Your objective
Only the lines below between the ones containing "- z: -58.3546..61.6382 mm" and "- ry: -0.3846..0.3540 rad", inclusive, are to be reproduced, each exactly as it stands.
========================
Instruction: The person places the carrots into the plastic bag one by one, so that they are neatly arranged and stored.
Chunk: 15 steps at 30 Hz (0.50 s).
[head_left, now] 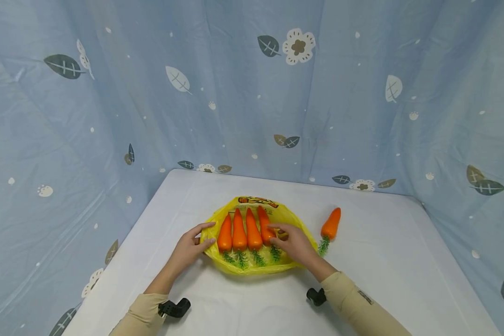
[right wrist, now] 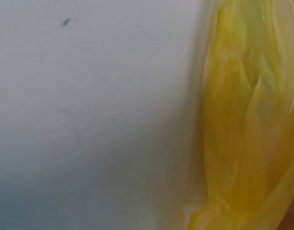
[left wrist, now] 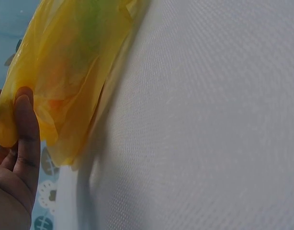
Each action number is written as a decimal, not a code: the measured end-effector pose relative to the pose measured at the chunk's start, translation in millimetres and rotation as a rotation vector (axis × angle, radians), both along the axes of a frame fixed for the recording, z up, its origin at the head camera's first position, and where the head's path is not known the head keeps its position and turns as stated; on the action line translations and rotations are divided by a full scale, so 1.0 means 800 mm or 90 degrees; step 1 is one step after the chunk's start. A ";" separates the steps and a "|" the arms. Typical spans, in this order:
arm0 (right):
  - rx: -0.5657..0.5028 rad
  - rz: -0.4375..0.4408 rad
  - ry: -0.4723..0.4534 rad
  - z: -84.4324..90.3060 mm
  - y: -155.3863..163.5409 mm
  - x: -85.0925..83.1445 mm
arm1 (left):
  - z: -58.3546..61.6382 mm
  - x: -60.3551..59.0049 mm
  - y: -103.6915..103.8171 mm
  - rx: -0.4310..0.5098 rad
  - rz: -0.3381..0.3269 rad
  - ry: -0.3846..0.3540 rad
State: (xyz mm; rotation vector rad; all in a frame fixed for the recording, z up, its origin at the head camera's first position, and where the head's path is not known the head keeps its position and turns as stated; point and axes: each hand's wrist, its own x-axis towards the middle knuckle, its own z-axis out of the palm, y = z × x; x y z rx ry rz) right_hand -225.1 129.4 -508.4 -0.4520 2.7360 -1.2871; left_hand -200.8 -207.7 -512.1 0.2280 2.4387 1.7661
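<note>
A yellow plastic bag (head_left: pixel 287 217) lies spread wide on the table, with several orange carrots (head_left: pixel 239 235) with green tops side by side in it. At the bag's left edge, my left hand (head_left: pixel 188 246) pinches the plastic between thumb and fingers; the left wrist view shows the thumb pressed on the bag (left wrist: pixel 65 72). My right hand (head_left: pixel 295 241) reaches over the bag's right side, its curled fingers and thumb holding the rightmost carrot (head_left: pixel 263 221). The right wrist view shows mostly the bag's crumpled side (right wrist: pixel 238 134), and that hand is nearly hidden there.
Another carrot (head_left: pixel 331 225) lies on the white table (head_left: pixel 374 261) to the right of the bag, its green top close to the bag's edge. Behind the table and along its sides hangs a blue curtain (head_left: pixel 243 93) with leaf and flower prints.
</note>
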 end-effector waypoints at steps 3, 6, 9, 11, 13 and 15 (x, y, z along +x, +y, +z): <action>0.004 -0.004 0.008 0.001 0.004 0.001 | 0.001 0.000 0.001 0.000 0.000 -0.001; 0.000 -0.004 0.026 0.000 0.009 0.003 | 0.001 0.001 0.000 0.001 -0.003 -0.001; -0.012 -0.005 0.050 -0.002 0.013 0.005 | 0.000 0.001 0.000 0.002 -0.004 0.000; -0.018 -0.007 0.066 -0.002 0.015 0.006 | 0.000 0.001 0.000 0.002 -0.003 0.001; -0.021 -0.011 0.072 -0.003 0.018 0.006 | -0.001 0.000 -0.001 -0.001 -0.001 0.001; -0.023 -0.016 0.075 -0.004 0.020 0.007 | -0.002 -0.001 -0.001 -0.002 -0.001 0.001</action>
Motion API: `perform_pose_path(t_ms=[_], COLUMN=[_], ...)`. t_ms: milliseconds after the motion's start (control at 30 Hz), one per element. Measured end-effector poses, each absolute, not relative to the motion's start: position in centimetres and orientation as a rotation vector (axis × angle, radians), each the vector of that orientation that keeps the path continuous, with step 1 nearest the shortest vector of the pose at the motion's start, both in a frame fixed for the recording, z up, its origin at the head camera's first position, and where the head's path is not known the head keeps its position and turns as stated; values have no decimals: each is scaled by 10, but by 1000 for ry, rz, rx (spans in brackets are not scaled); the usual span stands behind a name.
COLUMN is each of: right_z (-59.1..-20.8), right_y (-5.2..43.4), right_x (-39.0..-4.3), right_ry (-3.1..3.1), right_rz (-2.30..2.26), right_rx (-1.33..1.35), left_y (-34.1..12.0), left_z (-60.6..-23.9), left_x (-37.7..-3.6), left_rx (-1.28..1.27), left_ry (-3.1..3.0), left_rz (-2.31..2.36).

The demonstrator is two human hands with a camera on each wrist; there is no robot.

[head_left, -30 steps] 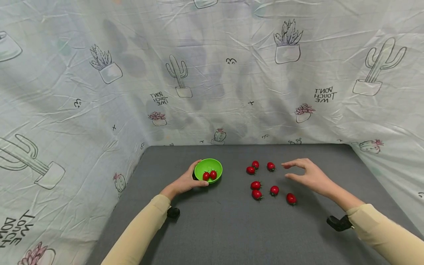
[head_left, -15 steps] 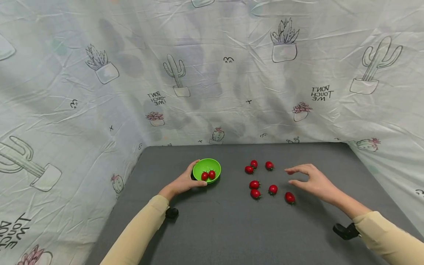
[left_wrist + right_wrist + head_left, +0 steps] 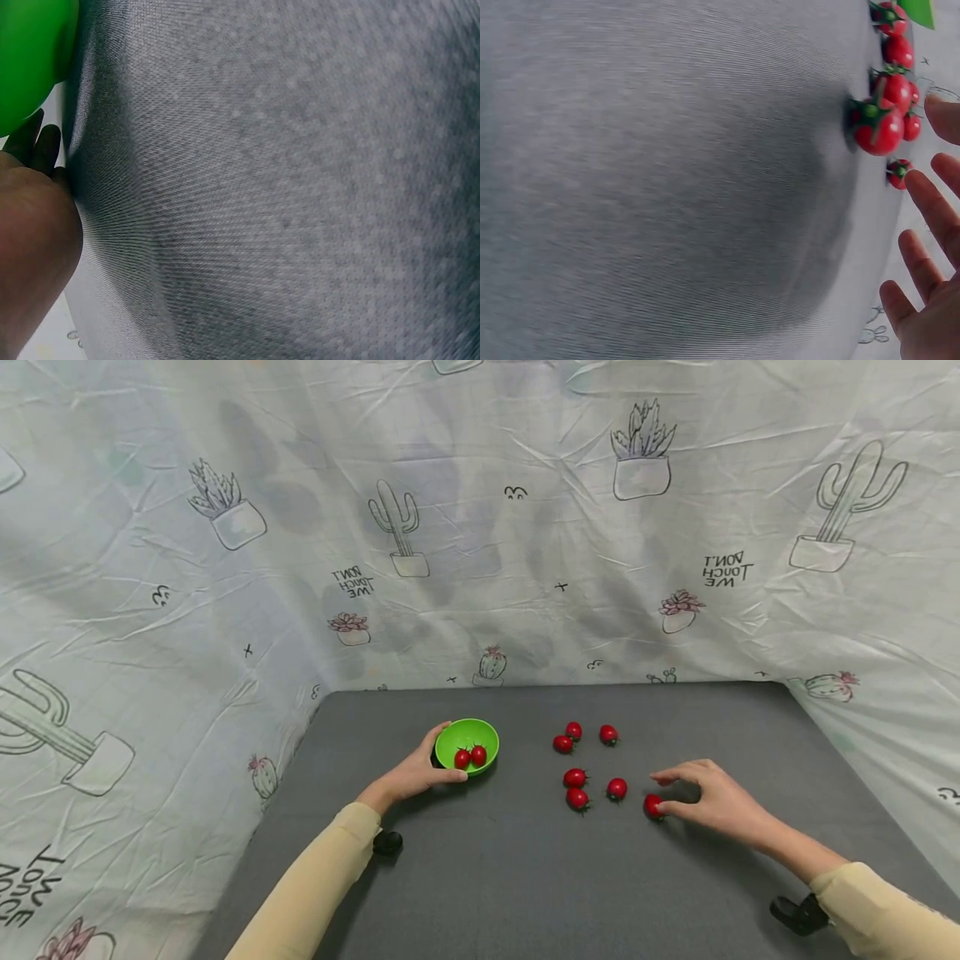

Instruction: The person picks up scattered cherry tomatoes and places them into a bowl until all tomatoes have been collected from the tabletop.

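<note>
My left hand (image 3: 411,775) holds a green bowl (image 3: 468,732) at the left side of the table, thumb at the near rim and fingers behind. Two cherry tomatoes (image 3: 462,759) lie inside it. At the right, my right hand (image 3: 718,806) hovers over the nearest loose cherry tomato (image 3: 652,807), its thumb overlapping that tomato in the head view. In the right wrist view its fingers (image 3: 930,206) are spread and stand apart from the closest tomato (image 3: 881,133). The left wrist view has only the bowl's side (image 3: 34,60) and part of the left hand.
Several more cherry tomatoes lie between the hands: one just left of the right hand (image 3: 617,789), a touching pair (image 3: 575,778), and a group farther back (image 3: 609,734). The grey table (image 3: 495,877) ends at a white printed curtain (image 3: 480,568).
My right hand has moved back toward me and down to the nearest tomato. The left hand stays on the bowl. The view has shifted slightly.
</note>
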State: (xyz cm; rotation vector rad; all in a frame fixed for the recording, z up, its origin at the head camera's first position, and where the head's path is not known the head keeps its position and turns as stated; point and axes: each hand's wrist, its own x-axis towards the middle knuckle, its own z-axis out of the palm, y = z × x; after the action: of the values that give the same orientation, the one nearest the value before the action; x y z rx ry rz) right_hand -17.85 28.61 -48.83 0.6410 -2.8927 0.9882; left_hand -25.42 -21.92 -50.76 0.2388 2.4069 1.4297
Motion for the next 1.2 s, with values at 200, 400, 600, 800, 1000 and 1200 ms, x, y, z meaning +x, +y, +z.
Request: perform_pose_path(t_ms=[200,400,600,800,1000,1200], right_z=[-498,-505,-510,-515,-518,-519], right_y=[285,282,280,276,273,273], right_x=[-172,-167,-166,-169,-170,-171], right_ry=[-2905,-2907,-2899,-2907,-2885,-2896], right_rz=[949,951,972,952,949,974], right_rx=[611,545,493,453,439,410], left_y=[-222,-221,-221,-222,-222,-222], left_z=[-511,-508,-508,-508,-508,-509], left_x=[-256,-255,-255,-255,-255,-255], left_rx=[255,276,272,277,275,276], left_ry=[2423,2405,2401,2406,2412,2414], left_rz=[1414,1420,1426,1418,1403,1405])
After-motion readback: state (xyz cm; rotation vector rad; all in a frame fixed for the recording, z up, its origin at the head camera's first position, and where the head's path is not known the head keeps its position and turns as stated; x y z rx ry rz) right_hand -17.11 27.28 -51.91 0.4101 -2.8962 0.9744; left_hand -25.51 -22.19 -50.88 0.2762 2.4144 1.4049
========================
Task solution
  - z: -58.3546..61.6382 mm
  - x: -60.3551..59.0049 mm
  - y: -103.6915..103.8171 mm
  - rx: -0.4310..0.5098 rad
  - rz: -0.3381..0.3269 rad
  - ry: -0.3846..0.3540 rad

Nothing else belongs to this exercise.